**Your task**. A word-for-word copy of the records below is needed, without the images.

[Stored records]
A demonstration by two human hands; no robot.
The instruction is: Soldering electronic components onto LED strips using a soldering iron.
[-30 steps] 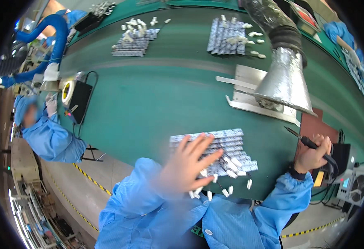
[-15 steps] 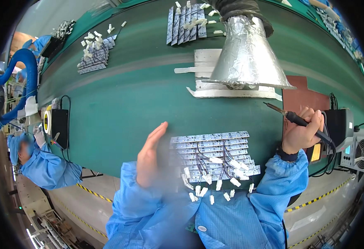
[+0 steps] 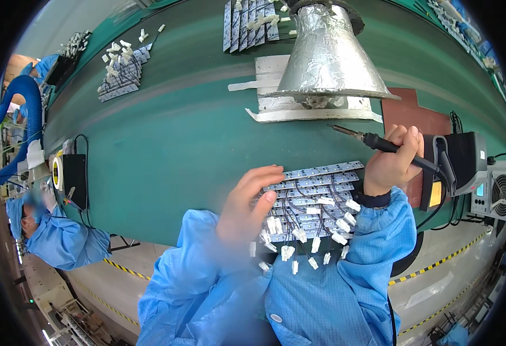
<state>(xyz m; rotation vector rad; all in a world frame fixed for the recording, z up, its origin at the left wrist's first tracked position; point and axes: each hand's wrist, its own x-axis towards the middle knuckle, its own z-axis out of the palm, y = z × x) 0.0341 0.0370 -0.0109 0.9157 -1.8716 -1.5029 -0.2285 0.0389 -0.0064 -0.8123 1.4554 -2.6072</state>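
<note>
Several white LED strip boards (image 3: 316,172) lie in a stacked row at the bench's near edge, fanned out at a slight tilt. Dark wires with white plug connectors (image 3: 299,234) hang from them toward me. My left hand (image 3: 247,199) rests against their left end, thumb and fingers apart, fingertips on the farthest board's corner. A blur covers part of that hand and sleeve. In my right hand (image 3: 394,158) is a soldering iron (image 3: 374,141), its tip pointing left above the green mat. My right wrist is beside the boards' right end.
A foil-covered extraction hood (image 3: 328,57) hangs over a white board (image 3: 269,69). Behind lie more LED boards (image 3: 250,29) and another pile (image 3: 120,81). A black station (image 3: 466,155) stands right, a black box (image 3: 74,179) left. A co-worker (image 3: 62,236) sits at far left.
My left hand has come right and down onto the boards' left end. The boards now lie more tilted and farther right. My right hand has shifted left with the soldering iron. The view has moved slightly.
</note>
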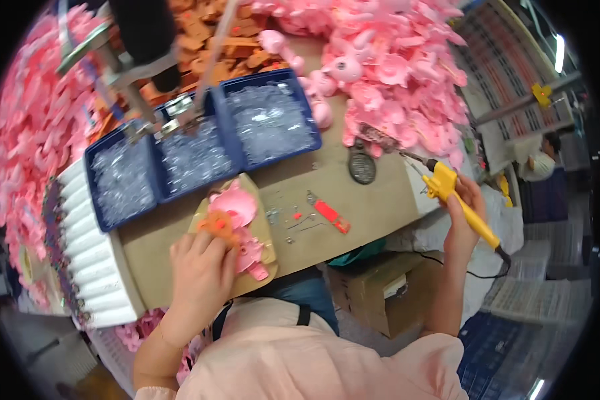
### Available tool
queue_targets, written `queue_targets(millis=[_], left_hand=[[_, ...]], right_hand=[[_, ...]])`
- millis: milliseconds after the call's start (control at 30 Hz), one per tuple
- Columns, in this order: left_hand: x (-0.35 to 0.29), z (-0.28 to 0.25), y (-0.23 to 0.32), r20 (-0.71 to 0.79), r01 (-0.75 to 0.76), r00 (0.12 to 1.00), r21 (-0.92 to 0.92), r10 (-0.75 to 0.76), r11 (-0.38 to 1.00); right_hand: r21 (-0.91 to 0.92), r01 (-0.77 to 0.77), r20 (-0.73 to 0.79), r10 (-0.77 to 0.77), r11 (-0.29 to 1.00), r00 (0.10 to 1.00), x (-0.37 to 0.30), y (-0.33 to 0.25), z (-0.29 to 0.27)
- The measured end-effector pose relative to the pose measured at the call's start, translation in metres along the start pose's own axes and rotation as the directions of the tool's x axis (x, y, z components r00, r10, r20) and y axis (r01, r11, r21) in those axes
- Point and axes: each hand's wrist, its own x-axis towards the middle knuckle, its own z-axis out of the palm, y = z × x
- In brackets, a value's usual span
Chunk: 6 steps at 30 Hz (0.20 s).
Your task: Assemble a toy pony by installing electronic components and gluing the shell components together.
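My left hand (200, 268) is closed on a small orange plastic piece (218, 224), pressing it against a pink plastic toy part (237, 203). Both lie on a tan, board-like holder (269, 252) near the front edge of the table. Out to the right, my right hand (467, 205) grips a yellow soldering iron (445, 183) whose tip points left toward the pink heap. Just left of that tip, a dark iron stand (362, 165) rests on the table. The underside of the orange piece is hidden by my fingers.
A blue three-part bin (317, 137) holds clear plastic pieces, with a metal machine head (180, 110) above it. Pink parts (400, 60) and orange parts (197, 33) are heaped behind. A red cutter (328, 213) lies mid-table; a white ribbed tray (97, 253) stands left, a cardboard box (360, 293) below.
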Motion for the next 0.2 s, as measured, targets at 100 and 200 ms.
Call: queue_targets(millis=[100,200], left_hand=[[-0.006,0.014,-0.016,-0.088,-0.098,0.992,-0.034,0.094,0.995],[-0.035,-0.009,-0.036,0.085,0.054,0.995,0.047,-0.058,0.997]], right_hand=[[-0.085,0.094,0.130,-0.083,0.992,0.988,0.028,0.052,0.018],[0.158,-0.264,0.208,0.229,0.952,0.951,0.030,0.060,0.093]])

**Answer below**.
A demonstration by two human hands; no robot.
The instruction is: Soldering electronic components onto LED strips using a soldering iron.
[-30 steps] 
[-15 steps] 
[+0 steps] 
<state>(xyz m; rotation vector rad; all in a world frame fixed for the recording, z up, its origin at the left wrist's first tracked position; point and axes: each hand's wrist, its own x-axis towards the middle knuckle, its own z-axis out of the palm, y = z × x) 0.0341 0.0370 -0.0109 0.9157 -1.8716 -1.5029 -0.2285 0.0389 -0.0064 -0.8123 1.4554 -2.6072</state>
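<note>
Several white LED strip boards (image 3: 316,172) lie in a stacked row at the bench's near edge, fanned out at a slight tilt. Dark wires with white plug connectors (image 3: 299,234) hang from them toward me. My left hand (image 3: 247,199) rests against their left end, thumb and fingers apart, fingertips on the farthest board's corner. A blur covers part of that hand and sleeve. In my right hand (image 3: 394,158) is a soldering iron (image 3: 374,141), its tip pointing left above the green mat. My right wrist is beside the boards' right end.
A foil-covered extraction hood (image 3: 328,57) hangs over a white board (image 3: 269,69). Behind lie more LED boards (image 3: 250,29) and another pile (image 3: 120,81). A black station (image 3: 466,155) stands right, a black box (image 3: 74,179) left. A co-worker (image 3: 62,236) sits at far left.
My left hand has come right and down onto the boards' left end. The boards now lie more tilted and farther right. My right hand has shifted left with the soldering iron. The view has moved slightly.
</note>
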### Available tool
queue_targets, written `queue_targets(millis=[_], left_hand=[[_, ...]], right_hand=[[_, ...]])`
- millis: milliseconds after the call's start (control at 30 Hz), one per tuple
- Columns, in this order: left_hand: x (-0.35 to 0.29), z (-0.28 to 0.25), y (-0.23 to 0.32), r20 (-0.71 to 0.79), r01 (-0.75 to 0.76), r00 (0.12 to 1.00), r21 (-0.92 to 0.92), r10 (-0.75 to 0.76), r11 (-0.38 to 1.00); right_hand: r21 (-0.91 to 0.92), r01 (-0.77 to 0.77), r20 (-0.73 to 0.79), r10 (-0.77 to 0.77), r11 (-0.29 to 1.00), r00 (0.10 to 1.00), x (-0.37 to 0.30), y (-0.33 to 0.25), z (-0.29 to 0.27)
- The measured end-effector pose relative to the pose measured at the call's start, translation in metres along the start pose's own axes and rotation as the directions of the tool's x axis (x, y, z components r00, r10, r20) and y axis (r01, r11, r21) in those axes
- Point and axes: each hand's wrist, its own x-axis towards the middle knuckle, its own z-axis out of the palm, y = z × x
- In brackets, a value's usual span
Chunk: 6 steps at 30 Hz (0.20 s).
Your task: Assemble a toy pony by installing electronic components and gluing the shell components together.
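My left hand (200, 268) is closed on a small orange plastic piece (218, 224), pressing it against a pink plastic toy part (237, 203). Both lie on a tan, board-like holder (269, 252) near the front edge of the table. Out to the right, my right hand (467, 205) grips a yellow soldering iron (445, 183) whose tip points left toward the pink heap. Just left of that tip, a dark iron stand (362, 165) rests on the table. The underside of the orange piece is hidden by my fingers.
A blue three-part bin (317, 137) holds clear plastic pieces, with a metal machine head (180, 110) above it. Pink parts (400, 60) and orange parts (197, 33) are heaped behind. A red cutter (328, 213) lies mid-table; a white ribbed tray (97, 253) stands left, a cardboard box (360, 293) below.
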Motion for the next 0.2 s, as measured, targets at 100 and 200 ms.
Call: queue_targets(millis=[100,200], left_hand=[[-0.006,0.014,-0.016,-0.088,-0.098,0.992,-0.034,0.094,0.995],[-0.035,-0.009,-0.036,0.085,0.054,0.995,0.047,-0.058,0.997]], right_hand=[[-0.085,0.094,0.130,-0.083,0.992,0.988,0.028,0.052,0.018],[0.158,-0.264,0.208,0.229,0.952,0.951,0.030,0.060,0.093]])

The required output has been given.